Osteopathie


Über die Osteopathie

Die Osteopathie ist eine Therapieform, in der mit den Händen untersucht und behandelt wird. Das Ziel ist es, Bewegungseinschränkungen im Körper zu finden und mit vielfältigen effektiven Mobilisationen die Bewegungsfreiheit wieder herzustellen.

 

Dabei liegt der Fokus neben dem Bewegungsapparat mit seinen Knochen und Muskeln, wie der Name vermuten lassen könnte, auf dem Menschen als ganzes mit seinen Organen, seinem Nerven- und Gefäßsystem und seinem Geist. Denn diese einzelnen Teile stehen im System Körper miteinander in Verbindung und beeinflussen sich gegenseitig.

 

Ist ein Teil des Systems im Ungleichgewicht, hat das Auswirkungen auf dessen andere Teile. So können z.B. Kopfschmerzen durch ein Beckenschiefstand oder Rückenschmerzen durch Nierenprobleme entstehen. 

 

Mit ihrem fundierten Wissen über den menschlichen Körperbau und seine Funktionen sucht die Osteopathin mit Hilfe des Erstgespräches und der osteopathischen Untersuchung genau nach diesen sogenannten Ketten.
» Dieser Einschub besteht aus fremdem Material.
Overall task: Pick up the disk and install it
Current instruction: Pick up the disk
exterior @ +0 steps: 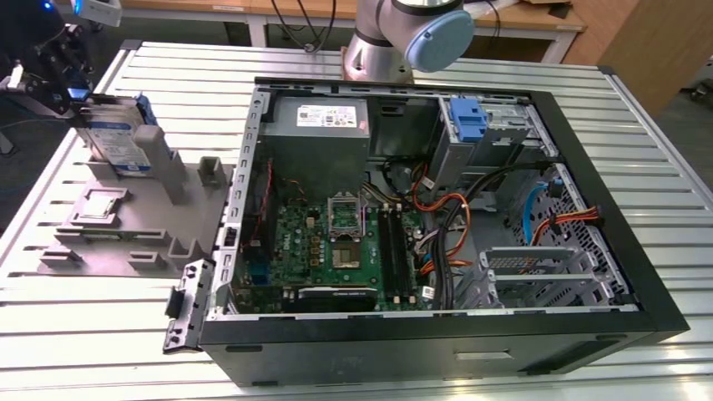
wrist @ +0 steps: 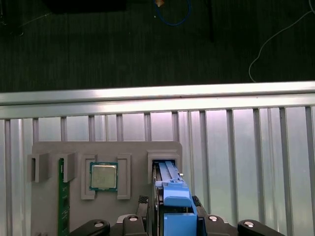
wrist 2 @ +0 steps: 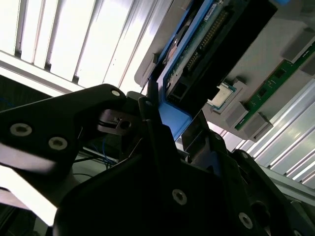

So kann sie sich in der Behandlung nicht nur den auftretenden Beschwerden widmen, sondern nachhaltig um die Lösung von deren Ursachen.

 

Weiterhin wissenshungrig? Dann gibt es mehr zur Osteopathie beim Osteopkompass, Verband BVO oder natürlich bei Wikipedia.

 

Wobei Osteopathie helfen kann

Die Osteopathie hat an breites Anwendungsfeld. Auf  der Seite vom Osteokompass finden Sie einige Beispiele.

Grenzen und Chancen

Osteopathie birgt große Chancen in der nachhaltigen Behandlung von Beschwerden. Sie hat aber auch ihre Grenzen. Tumore, Frakturen, Infektionskrankheiten sind solche Grenzen, die ein professionell ausgebildeter Osteopath erkennt und respektiert. Osteopathie ist kein Ersatz für die klassische Medizin, sondern entwickelt ihr volles Potential gerade in der

Zusammenarbeit mit Ärzten und anderen medizinischen und psychologischen Disziplinen.